Regarding discrimination, copeptin was the strongest for 30-day mortality, with an AUC of 0.82 compared to the other fluid balance markers including Na (AUC 0.57), osmolality (AUC 0.74) and GFR (AUC 0.75) and similar to the SOFA score (AUC 0.82). We also compared AUCs of copeptin among different predefined patient subgroups. As demonstrated in Fig. 1, results were similar in the subgroup stratified by gender, type of infection, Na concentration and osmolality. However, a significant effect modification was found for urinary tract infection and CKD stage 3 (P for interaction < 0.05). We also investigated the same subgroups regarding SOFA score, where a subgroup effect was found for patients aged under 60 years (AUC 0.94) and for patients with CKD stages 4 and 5 (AUC of 0.53 (Fig. 2).

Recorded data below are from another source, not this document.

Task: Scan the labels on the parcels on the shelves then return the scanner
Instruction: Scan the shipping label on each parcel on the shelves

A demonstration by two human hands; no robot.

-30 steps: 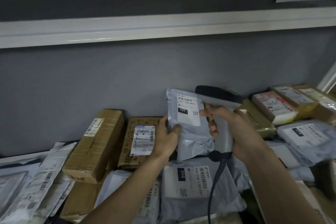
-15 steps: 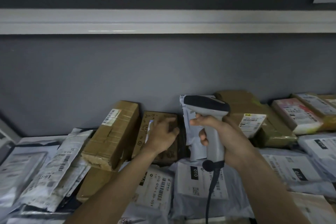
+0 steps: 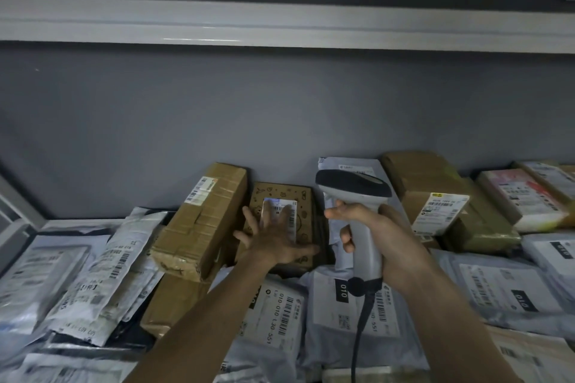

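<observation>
My right hand (image 3: 379, 236) grips the handle of a grey corded barcode scanner (image 3: 357, 196), its dark head pointing left. My left hand (image 3: 273, 236) lies flat with spread fingers on a small printed cardboard box (image 3: 305, 199) that leans against the back wall. The fingers partly cover that box's white label (image 3: 287, 208), which glows faintly bluish at the top. A grey mailer bag (image 3: 348, 166) stands behind the scanner, mostly hidden by it.
A long brown box (image 3: 202, 218) leans left of the small box. Brown boxes (image 3: 435, 196) and labelled parcels (image 3: 525, 196) fill the right. Flat grey mailers marked 010 (image 3: 348, 305) and white bags (image 3: 102, 274) cover the shelf in front. A white shelf beam (image 3: 280, 25) runs overhead.
My left hand let go of the grey mailer, moved left and now lies flat on the small printed box. The scanner followed leftward and the view panned left.
</observation>
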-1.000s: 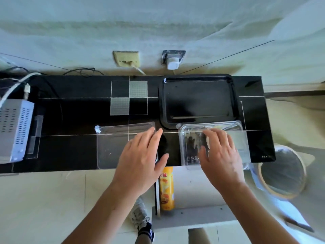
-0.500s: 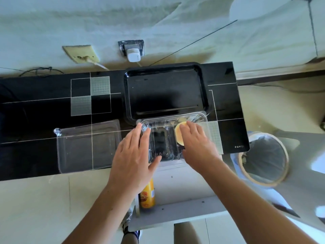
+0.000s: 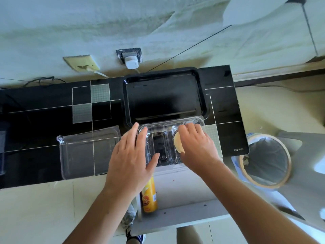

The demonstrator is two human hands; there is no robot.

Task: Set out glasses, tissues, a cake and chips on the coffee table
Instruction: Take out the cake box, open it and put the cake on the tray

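Note:
A clear plastic container (image 3: 159, 128) stands at the near edge of the black table (image 3: 44, 120), just in front of a black tray (image 3: 165, 95). My left hand (image 3: 130, 159) rests with straight fingers on the container's left side, thumb against its front wall. My right hand (image 3: 197, 147) reaches into the right half of the container. Its curled fingers hold a round pale yellow chip (image 3: 177, 144). The container's clear lid (image 3: 84, 155) lies flat on the table to the left. A yellow chips can (image 3: 149, 198) stands on a low white shelf below the table edge.
A lined waste bin (image 3: 265, 161) stands on the floor to the right of the table. A wall socket with a white plug (image 3: 131, 61) sits behind the tray. A foot in a shoe shows on the floor beside the shelf.
My left hand moved from the lid onto the container's left side. My right hand now holds a chip inside the container. The view has shifted right.

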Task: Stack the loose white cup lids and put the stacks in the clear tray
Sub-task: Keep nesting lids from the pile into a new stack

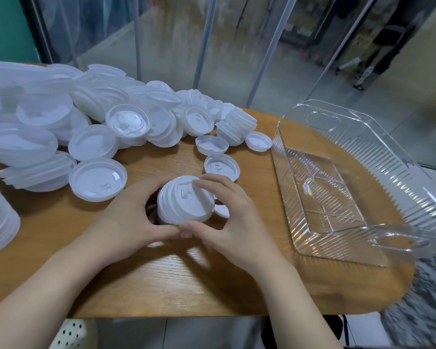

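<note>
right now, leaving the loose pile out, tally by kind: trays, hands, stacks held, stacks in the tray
clear tray: 1
hands, left hand and right hand: 2
lid stack held by both: 1
stacks in the tray: 0
total: 4

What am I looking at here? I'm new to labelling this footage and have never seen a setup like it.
There is no machine: a person wears a camera on the head, looking down at their own bare hands. The left hand and right hand both hold a small stack of white lids just over the wooden table. A big pile of loose white lids covers the table's left side and far side. On the right sits the clear tray, with no lids in it yet. The stacks are meant to go in there.
</note>
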Tool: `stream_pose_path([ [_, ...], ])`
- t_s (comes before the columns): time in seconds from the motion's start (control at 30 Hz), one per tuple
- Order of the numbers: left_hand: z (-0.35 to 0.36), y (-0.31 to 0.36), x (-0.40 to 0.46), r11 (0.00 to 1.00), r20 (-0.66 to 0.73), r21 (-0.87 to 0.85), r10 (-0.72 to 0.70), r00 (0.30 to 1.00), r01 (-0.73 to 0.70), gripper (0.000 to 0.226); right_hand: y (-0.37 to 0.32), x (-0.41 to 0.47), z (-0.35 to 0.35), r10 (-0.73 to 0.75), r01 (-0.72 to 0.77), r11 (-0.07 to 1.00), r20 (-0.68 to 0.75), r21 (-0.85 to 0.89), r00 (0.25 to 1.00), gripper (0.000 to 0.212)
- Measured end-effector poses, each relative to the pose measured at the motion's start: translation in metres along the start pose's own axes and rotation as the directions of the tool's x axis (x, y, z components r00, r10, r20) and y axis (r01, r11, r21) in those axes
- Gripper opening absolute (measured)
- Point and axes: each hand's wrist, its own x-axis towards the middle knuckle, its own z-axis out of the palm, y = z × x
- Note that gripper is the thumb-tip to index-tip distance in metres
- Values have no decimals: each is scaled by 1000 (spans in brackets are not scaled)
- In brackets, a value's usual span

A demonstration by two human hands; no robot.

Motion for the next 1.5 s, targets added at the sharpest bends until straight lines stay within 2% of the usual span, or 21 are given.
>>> stream_pose_path([
  [0.17,1,0,0,999,-4,-32,8,1000,-9,78,-2,3,3,-17,17,1000,-6,-17,1000,62],
  [0.37,1,-1,0,999,12,-49,-22,1000,23,75,-2,7,8,-31,32,999,-38,26,999,46],
  [0.7,1,-2,1,1000,8,13,-7,1000,7,71,-3,6,5,21,-21,999,-3,41,1000,58],
  [0.8,0,-4,2,999,1,42,-7,1000,7,71,3,6,-9,22,-13,997,-112,81,993,51],
  [0.87,1,-6,2,999,3,44,-12,1000,12,72,15,6,-23,4,1,1000,-176,26,984,42],
  [0.93,1,-9,2,998,5,56,-18,1000,18,73,31,2,-34,27,-36,997,-126,-66,992,38],
  [1.07,0,-9,2,998,12,57,-28,1000,27,74,49,-6,-36,149,-134,964,50,-228,988,45],
  [1.17,1,-8,3,999,12,46,-28,1000,27,73,53,-4,-31,164,-155,959,18,-237,986,38],
  [1.27,2,-8,3,998,13,51,-26,1000,25,74,52,-2,-29,139,-151,973,-79,-174,987,24],
  [1.37,1,-7,2,998,17,55,-17,1000,16,73,46,2,-30,176,-174,984,-165,26,971,18],
  [1.43,1,-6,3,998,19,55,-9,1000,8,72,43,3,-31,189,-161,977,-219,141,957,23],
  [1.5,1,-6,2,998,25,56,-8,1000,6,72,43,4,-32,224,-186,968,-241,171,944,32],
])
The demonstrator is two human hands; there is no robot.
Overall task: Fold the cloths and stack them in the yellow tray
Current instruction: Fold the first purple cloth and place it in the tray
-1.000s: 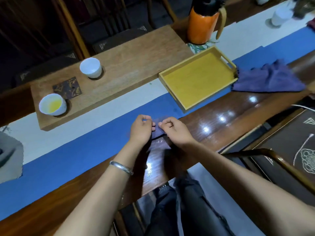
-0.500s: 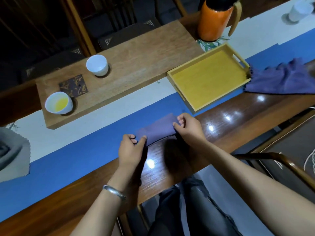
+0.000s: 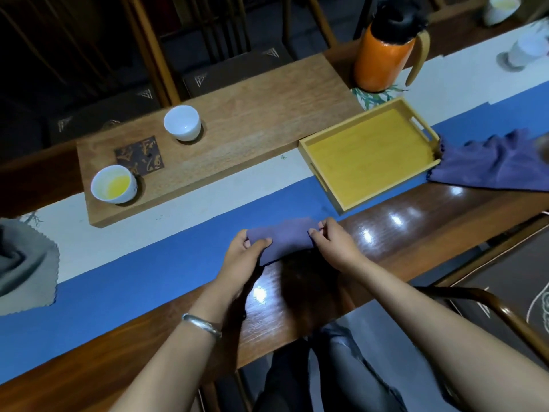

In the next step, we investigated whether the combination of SOFA score with copeptin and other fluid balance markers would further improve its prognostic potential. Table 3 shows the AUC of different bivariable and multivariable models combining different parameters. Adding copeptin to SOFA significantly improved its AUC from 0.83 to 0.86 (P = 0.028). Further addition of markers did only slightly provide better prognostication as assessed by improvements in AUC and none of the other markers improved the SOFA score, except MR-proADM which showed the same improvement as copeptin (AUC from 0.83 to 0.86, P = 0.002). Also, regarding blood culture positivity, copeptin improved the SOFA score from AUC 0.65 to 0.68, while none of the other markers had a similar effect. Finally, regarding admission to ICU, osmolality but not copeptin improved the model.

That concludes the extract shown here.